Although lidars used to be the most expensive components of self-driving cars, and could easily cost you as much as $75,000 just a couple of years ago, prices have plummeted recently and there are really good lidar sensors on the market in sub-$8000 range these days. And it just keeps getting better as Velodyne has just announced a whole magnitude cheaper model range with a limited field-of-view, presumably costing just under $1000.
Luckily, you don’t have to spend that much money to get hold of data generated by a lidar. KITTI Vision Benchmark Suite contains datasets collected with a car driving around rural areas of a city — a car equipped with a lidar and a bunch of cameras, of course. Some of those datasets are labeled, e.g. they also contain information about objects around it; we will visualize those as well. These datasets are publicly available here, if you would like to follow along just go ahead and download one of them.
I will use the
2011_09_26_drive_0001 dataset and corresponding tracklets, e.g. labeled surrounding objects. It is one of the smallest datasets out there (0.4 GB) which contains data for just 11 seconds of driving:
- Length: 114 frames (00:11 minutes)
- Image resolution:
1392 x 512pixels
- Labels: 12 Cars, 0 Vans, 0 Trucks, 0 Pedestrians, 0 Sitters, 2 Cyclists, 1 Trams, 0 Misc
A lidar operates by streaming a laser beam at high frequencies, generating a 3D point cloud as an output in realtime. We are going to use a couple of dependencies to work with the point cloud presented in the KITTI dataset: apart from the familiar toolset of
matplotlib we will use
pykitti. In order to make tracklets parsing math easier we will use a couple of methods originally implemented by Christian Herdtweck that I have updated for Python 3, you can find them in
source/parseTrackletXML.py in the project repo.
In addition to the lidar 3D point cloud data KITTI dataset also contains video frames from a set of forward facing cameras mounted on the vehicle. The regular camera data is not half as exciting as the lidar data, but is still worth checking out.
Sample frames from cameras
Camera frames look pretty straightforward: you can see a tram track on the right with a lonely tram far ahead and some parked cars on the left. Although those road features may seem obvious to detect to you, a computer vision algorithm would struggle to differentiate those by relying solely on the visual data.
The dataset in question contains 114 lidar point cloud frames over duration of 11 seconds. This equals to approximately 10 frames per second, which is a very decent scanning rate, given that we get a 360° field-of-view with each frame containing approximately 120,000 points — a fair amount of data to stream in realtime. Not to clutter the visualizations we will randomly sample 20% of the points for each frame and discard the rest.

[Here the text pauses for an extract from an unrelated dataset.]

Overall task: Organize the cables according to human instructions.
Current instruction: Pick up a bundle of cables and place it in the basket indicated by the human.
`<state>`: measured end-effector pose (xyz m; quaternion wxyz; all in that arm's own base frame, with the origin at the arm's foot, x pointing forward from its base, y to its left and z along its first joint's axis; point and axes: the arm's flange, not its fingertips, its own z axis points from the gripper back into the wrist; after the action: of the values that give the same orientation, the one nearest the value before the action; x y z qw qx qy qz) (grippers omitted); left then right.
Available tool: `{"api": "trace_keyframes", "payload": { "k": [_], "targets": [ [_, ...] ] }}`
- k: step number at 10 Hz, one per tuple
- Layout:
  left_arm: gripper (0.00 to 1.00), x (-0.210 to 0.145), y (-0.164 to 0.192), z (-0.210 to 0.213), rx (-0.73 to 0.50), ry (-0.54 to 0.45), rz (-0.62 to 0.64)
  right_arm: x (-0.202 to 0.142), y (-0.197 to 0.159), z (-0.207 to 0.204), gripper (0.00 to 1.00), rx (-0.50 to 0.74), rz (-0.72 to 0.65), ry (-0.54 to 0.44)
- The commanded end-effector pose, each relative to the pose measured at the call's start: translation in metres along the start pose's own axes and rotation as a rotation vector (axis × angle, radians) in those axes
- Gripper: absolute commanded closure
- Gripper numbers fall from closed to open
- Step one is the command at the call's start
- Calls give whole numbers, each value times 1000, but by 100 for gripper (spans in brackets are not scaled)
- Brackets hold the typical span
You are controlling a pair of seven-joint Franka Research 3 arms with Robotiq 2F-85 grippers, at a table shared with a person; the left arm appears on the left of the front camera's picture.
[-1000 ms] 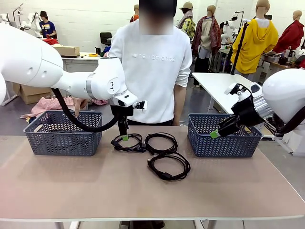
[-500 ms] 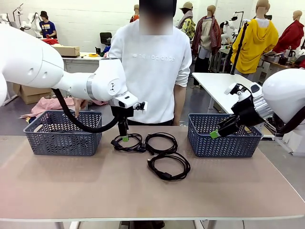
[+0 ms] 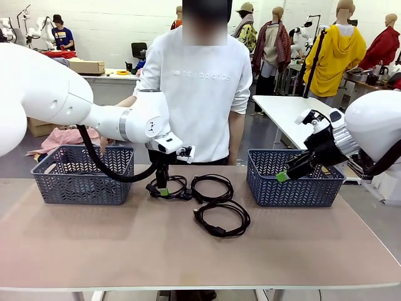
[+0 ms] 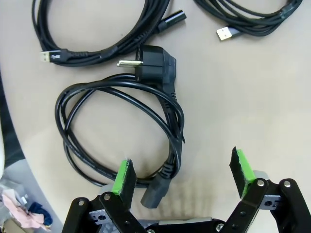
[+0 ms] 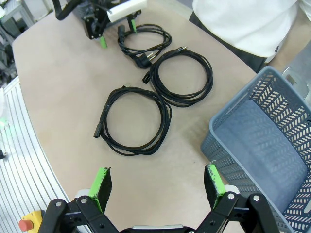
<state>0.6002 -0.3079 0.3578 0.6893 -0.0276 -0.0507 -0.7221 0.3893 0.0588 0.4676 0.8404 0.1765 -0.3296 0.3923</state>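
My left gripper [image 4: 182, 167] hangs spread wide just above the nearest coiled cable [image 4: 121, 86] on the worktop [image 4: 252, 97], straddling its near edge so that closing should pinch the strands.

Front camera facing person [image 3: 200, 94] across table [image 3: 125, 251]; wrist cameras looking down, cables [image 4: 155, 63] close beyond left claw [image 4: 182, 162], far beyond right claw [image 5: 157, 174].
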Motion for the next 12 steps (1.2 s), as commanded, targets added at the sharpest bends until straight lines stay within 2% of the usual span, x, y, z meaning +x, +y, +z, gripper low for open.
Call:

We will additionally visualize tracklets, e.g. labeled objects like cars, trams, pedestrians and so on. With a bit of math we will grab information from the KITTI tracklets file and work out each object’s bounding box for each frame, feel free to check out the notebook for more details. There are only 3 types of objects in this particular 11-seconds piece, we will mark them with bounding boxes as follows: cars will be marked in blue, trams in red and cyclists in green. Let’s first visualize a sample lidar frame on a 3D plot.
Sample lidar frame
Looks pretty neat! You can see the car with a lidar in the center of a black circle, with laser beams coming out of it. You can even see silhouettes of the cars parked on the left side of the road and tram tracks on the right! And of course bounding boxes for tram and cars, they seem to be exactly where you would expect them looking at the regular camera data. You might have also noticed that only the objects that are visible to the cameras are labeled.

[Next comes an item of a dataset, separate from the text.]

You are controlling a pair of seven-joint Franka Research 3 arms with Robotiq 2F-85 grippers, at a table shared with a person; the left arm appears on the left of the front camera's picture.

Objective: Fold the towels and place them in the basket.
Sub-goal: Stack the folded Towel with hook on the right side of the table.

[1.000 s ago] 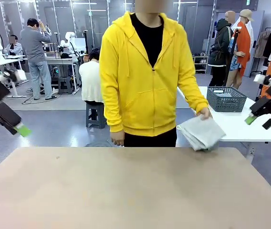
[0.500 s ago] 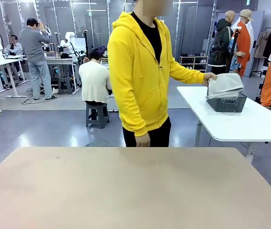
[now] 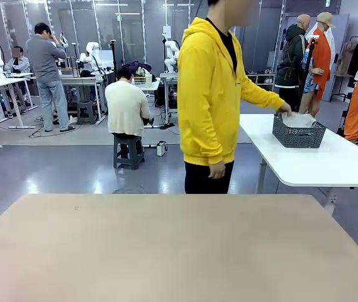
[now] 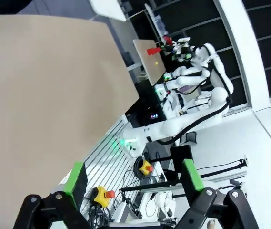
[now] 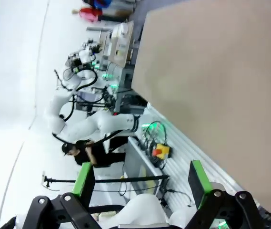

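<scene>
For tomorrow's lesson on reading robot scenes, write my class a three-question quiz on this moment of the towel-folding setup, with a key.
1. True or false: the dark grey lattice-mesh plastic basket stands on the tan worktable.
2. Where is the pale folded terry towel? A) in the basket B) on the floor C) in a gripper
3. How do the left gripper and the right gripper stand?

Key: 1 false, it stands on the white side table. 2 A, with the hand of the person in the yellow hoodie on it. 3 Both open, holding nothing.
</scene>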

Having this data as a point cloud is extremely useful, as it can be represented in various ways specific to particular applications. You could scale the data points over some particular axis, or simply discard one of the axes to create a plane projection of the point cloud. This is what this velodyne frame would look like when projected on
YZ planes respectively:
Projections of a sample lidar frame
Usually you can significantly improve your model performance by preprocessing the data. What you are trying to achieve is a reduction in dimensionality of the input, hoping to extract some useful features and remove those that would be redundant or slow down and confuse the model. In this particular case discarding
Z coordinate seems like a promising path to explore, as it gives us pretty much a bird’s-eye view of the vehicle surroundings. With a more sophisticated feature-engineering coupled with regular camera data as an additional input, you could achieve decent performance on detecting and classifying surrounding objects.

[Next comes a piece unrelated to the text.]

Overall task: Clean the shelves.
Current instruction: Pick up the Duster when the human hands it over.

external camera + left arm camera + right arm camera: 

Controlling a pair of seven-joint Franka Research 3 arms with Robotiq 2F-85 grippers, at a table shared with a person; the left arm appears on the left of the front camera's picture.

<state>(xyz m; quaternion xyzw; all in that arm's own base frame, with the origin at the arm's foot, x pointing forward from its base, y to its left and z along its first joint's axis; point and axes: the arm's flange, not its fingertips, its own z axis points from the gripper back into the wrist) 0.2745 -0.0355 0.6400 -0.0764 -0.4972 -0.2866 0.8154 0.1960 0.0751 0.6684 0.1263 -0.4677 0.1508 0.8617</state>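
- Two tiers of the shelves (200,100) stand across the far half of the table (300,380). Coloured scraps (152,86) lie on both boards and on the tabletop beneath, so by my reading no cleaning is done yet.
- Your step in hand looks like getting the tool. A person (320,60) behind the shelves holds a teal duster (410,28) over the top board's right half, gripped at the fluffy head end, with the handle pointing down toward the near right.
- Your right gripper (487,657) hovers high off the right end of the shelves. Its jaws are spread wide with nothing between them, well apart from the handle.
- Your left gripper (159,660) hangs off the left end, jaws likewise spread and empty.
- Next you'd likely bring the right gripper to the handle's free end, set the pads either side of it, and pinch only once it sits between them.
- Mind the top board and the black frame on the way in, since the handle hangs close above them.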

Finally, let’s plot all 114 sequential frames and combine them into a short video representing how point cloud changes over time.
Lidar data plotted over time
This should give a much better idea of what lidar data looks like. You can clearly see silhouettes of trees and parked cars that our vehicle is passing by — now that would be much easier for an algorithm to interpret. And although lidar is usually used in conjunction with a bunch of other sensors and data sources, it plays a significant role in vehicle simultaneous localization and mapping.